Darüber hinaus will der FNR aber auch Forscher dabei unterstützen, mit dem wissenschaftlichen Dienst zusammenzuarbeiten, beispielsweise durch Weiterbildungen zum Thema Policy Briefs. „Das Verfassen von Policy Briefs ist sozusagen eine spezielle Form der Wissenschaftskommunikation, in der man ganz neutral die wissenschaftlichen Fakten zu einem Thema präsentiert, auf eine Art und Weise, die für Politiker verständlich und relevant ist“, erklärt Bertemes. Dies gehöre nicht zum Alltag eines Forschers, weshalb der FNR hier Unterstützung anbieten wolle.
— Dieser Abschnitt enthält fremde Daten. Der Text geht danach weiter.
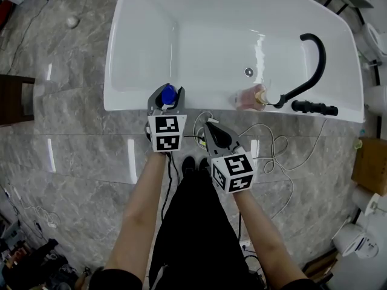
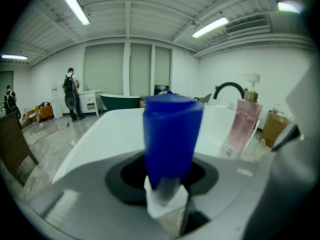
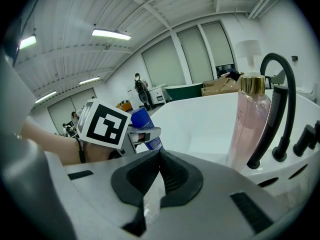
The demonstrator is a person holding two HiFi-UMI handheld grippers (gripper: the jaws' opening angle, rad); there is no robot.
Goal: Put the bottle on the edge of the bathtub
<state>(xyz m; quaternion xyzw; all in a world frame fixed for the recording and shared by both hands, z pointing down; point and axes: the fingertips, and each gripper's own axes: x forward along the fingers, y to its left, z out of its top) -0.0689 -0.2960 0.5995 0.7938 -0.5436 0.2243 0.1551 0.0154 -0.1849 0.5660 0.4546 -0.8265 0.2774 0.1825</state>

Kein wissenschaftlicher Lobbyismus, sondern Wissenstransfer

Für Scheeck und Schiltz ist wichtig, darauf hinzuweisen, dass man dabei die Grenzen der Zuständigkeiten nicht überschreiten werde. „Bei dieser Zusammenarbeit ist es wichtig, dass Wissenschaftler keine politischen Entscheidungen treffen und Politiker keinen Einfluss auf die Ergebnisse der wissenschaftlichen Expertise-Berichte nehmen“, sagt Schiltz. Wichtig sei es, dass dieser Dienst neutral sei und durch Kompetenz Vertrauen bei den Politikern schafft.

Gerade die Covid-19-Pandemie zeige, wie wichtig eine fundierte wissenschaftliche Expertise als Grundlage politischer Entscheidungen sei, meint dazu Scheeck und betont, dass es dabei in keiner Weise um ein wissenschaftliche Einflussnahme auf politische Entscheidungen gehe. „Das Angebot soll letztlich nur als zusätzliche Informationsquelle dienen“, sagt Scheeck. Die Entscheidung liege nach wie vor allein bei den Abgeordneten.  Es gehe um eine konstruktive Zusammenarbeit, bei der die Rollen und Zuständigkeiten ganz klar definiert seien.